Inhibition of Ppp5 by the TPR domain Glu76 residue resembles inhibition of PP1 by toxins and autoinhibition of PP2B. Superimposition of the phosphatase domains of Ppp5, PP1 in complex with toxins microcystin and calyculin A and the autoinhibited state of PP2B shows a conserved anionic group that contacts the invariant catalytic site Arg-phosphate binding and Tyr residues of these phosphatases. For clarity, only the glutamate residue of microcystin and the phosphate group of calyculin A are shown.

Figure 5

Model of Hsp90 activation of Ppp5 based on the structure of the Hop–Hsp70 peptide. The TPR domain (purple) of the Hop–Hsp70 peptide complex is superimposed onto the TPR domain of Ppp5 (blue). Peptide-binding basic residues are conserved in the TPR domains of both proteins, suggesting a related mechanism of peptide binding. The region of the Hsp70 peptide N-terminal to the IEEVD motif overlaps the position of the αJ helix, suggesting that optimal peptide binding to the Ppp5 TPR domain is mutually exclusive with TPR–phosphatase domain interactions. The N- and C-termini of the Hsp70 peptide are indicated by N and C, respectively. The C-terminus of Hsp90 (MEEVD) is predicted to bind to the Ppp5 TPR domain with a similar conformation as seen in the Hop–Hsp70 complex (see text for details).

Figure 6

Hsp90 and Hsp90 peptides activate Ppp5 by binding to its TPR domain. (A) Dose-dependent activation of Ppp5 by full-length yeast Hsp90 and (B) Hsp90 C-terminal peptide.
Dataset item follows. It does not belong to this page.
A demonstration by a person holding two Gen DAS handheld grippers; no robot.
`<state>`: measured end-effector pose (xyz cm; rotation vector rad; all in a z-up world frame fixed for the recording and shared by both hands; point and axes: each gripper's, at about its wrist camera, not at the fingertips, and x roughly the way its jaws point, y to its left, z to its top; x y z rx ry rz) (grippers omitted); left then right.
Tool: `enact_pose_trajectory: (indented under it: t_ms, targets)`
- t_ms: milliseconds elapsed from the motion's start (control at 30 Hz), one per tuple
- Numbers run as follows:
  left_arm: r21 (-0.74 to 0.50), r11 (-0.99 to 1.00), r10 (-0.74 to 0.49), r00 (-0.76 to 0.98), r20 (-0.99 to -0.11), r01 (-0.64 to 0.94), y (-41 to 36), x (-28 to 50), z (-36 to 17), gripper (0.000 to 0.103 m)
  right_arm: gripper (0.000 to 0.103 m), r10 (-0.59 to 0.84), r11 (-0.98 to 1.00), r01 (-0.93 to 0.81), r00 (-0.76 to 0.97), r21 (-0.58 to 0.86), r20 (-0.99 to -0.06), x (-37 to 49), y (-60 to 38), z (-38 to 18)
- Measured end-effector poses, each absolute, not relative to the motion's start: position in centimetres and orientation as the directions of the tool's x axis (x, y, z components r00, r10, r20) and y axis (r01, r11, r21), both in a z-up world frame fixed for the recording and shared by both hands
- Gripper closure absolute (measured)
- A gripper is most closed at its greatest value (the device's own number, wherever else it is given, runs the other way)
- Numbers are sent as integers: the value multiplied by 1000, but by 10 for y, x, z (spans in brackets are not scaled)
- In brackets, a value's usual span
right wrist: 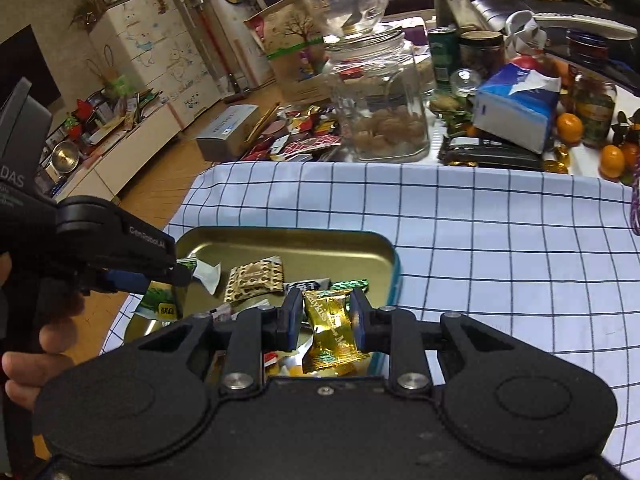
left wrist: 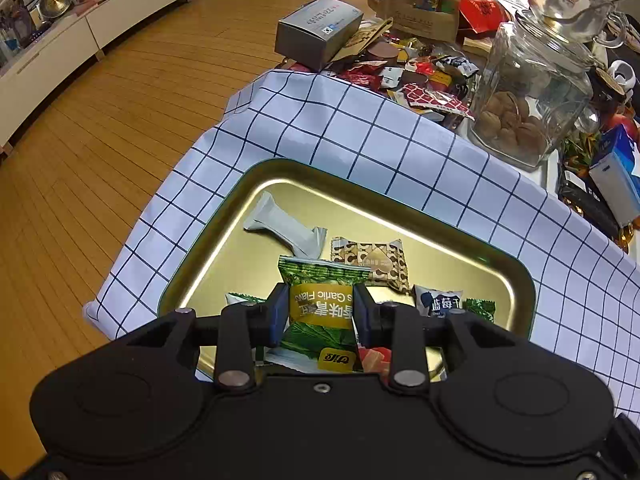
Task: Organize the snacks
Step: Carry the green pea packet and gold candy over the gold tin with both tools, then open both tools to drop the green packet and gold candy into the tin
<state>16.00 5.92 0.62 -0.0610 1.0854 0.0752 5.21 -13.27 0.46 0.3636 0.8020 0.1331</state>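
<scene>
My left gripper [left wrist: 320, 312] is shut on a green garlic-flavour snack packet [left wrist: 320, 280], held above the gold metal tray [left wrist: 248, 184]. In that tray lie a white wrapped bar [left wrist: 284, 226], a brown patterned packet [left wrist: 372, 258] and a blue-and-white packet [left wrist: 438, 300]. In the right wrist view my right gripper [right wrist: 325, 316] is shut on a gold-wrapped candy [right wrist: 329, 328] over the tray's [right wrist: 288, 240] near right part. The left gripper [right wrist: 180, 274] reaches in from the left with the green packet [right wrist: 160, 304], a hand behind it.
The tray sits on a white checked cloth [right wrist: 480, 240]. Behind it are a pile of loose snacks [left wrist: 408, 70], a grey box [left wrist: 316, 32], a glass jar with walnuts [left wrist: 528, 100], a tissue pack [right wrist: 516, 108], cans and oranges [right wrist: 570, 128]. Wooden floor lies left of the table.
</scene>
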Motion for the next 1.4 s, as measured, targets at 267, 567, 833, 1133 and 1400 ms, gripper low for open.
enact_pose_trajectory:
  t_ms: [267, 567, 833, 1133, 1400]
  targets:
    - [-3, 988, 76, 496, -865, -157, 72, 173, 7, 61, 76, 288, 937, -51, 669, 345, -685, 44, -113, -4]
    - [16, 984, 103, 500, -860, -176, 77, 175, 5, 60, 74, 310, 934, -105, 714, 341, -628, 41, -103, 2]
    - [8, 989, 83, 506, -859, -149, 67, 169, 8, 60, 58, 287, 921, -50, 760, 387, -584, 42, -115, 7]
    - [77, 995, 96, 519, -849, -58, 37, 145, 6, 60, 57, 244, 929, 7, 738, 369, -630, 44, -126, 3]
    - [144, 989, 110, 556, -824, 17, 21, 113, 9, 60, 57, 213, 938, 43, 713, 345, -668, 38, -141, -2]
The data plotted are corrected for Ppp5 activity in the absence of activator. ITC plots for Hsp90 peptide interactions with (C) the isolated TPR domain (residues 19–146) and (D) full-length Ppp5.

Figure 7

Arachidonoyl-CoA mediates TPR domain unfolding. Arachidonoyl-CoA affects the folding of the isolated TPR domain. The temperature dependence of the CD signal at 222 nm of amino acids 19–147 Ppp5 was recorded in the presence (closed symbols) and absence (open symbols) of 20 μM arachidonoyl-CoA. The melting temperature is increased from 34.6±0.3 to 39.9±0.2°C by the addition of arachidonoyl-CoA, although the apo-state loses helical content (∼15% of CD signal at 222 nm).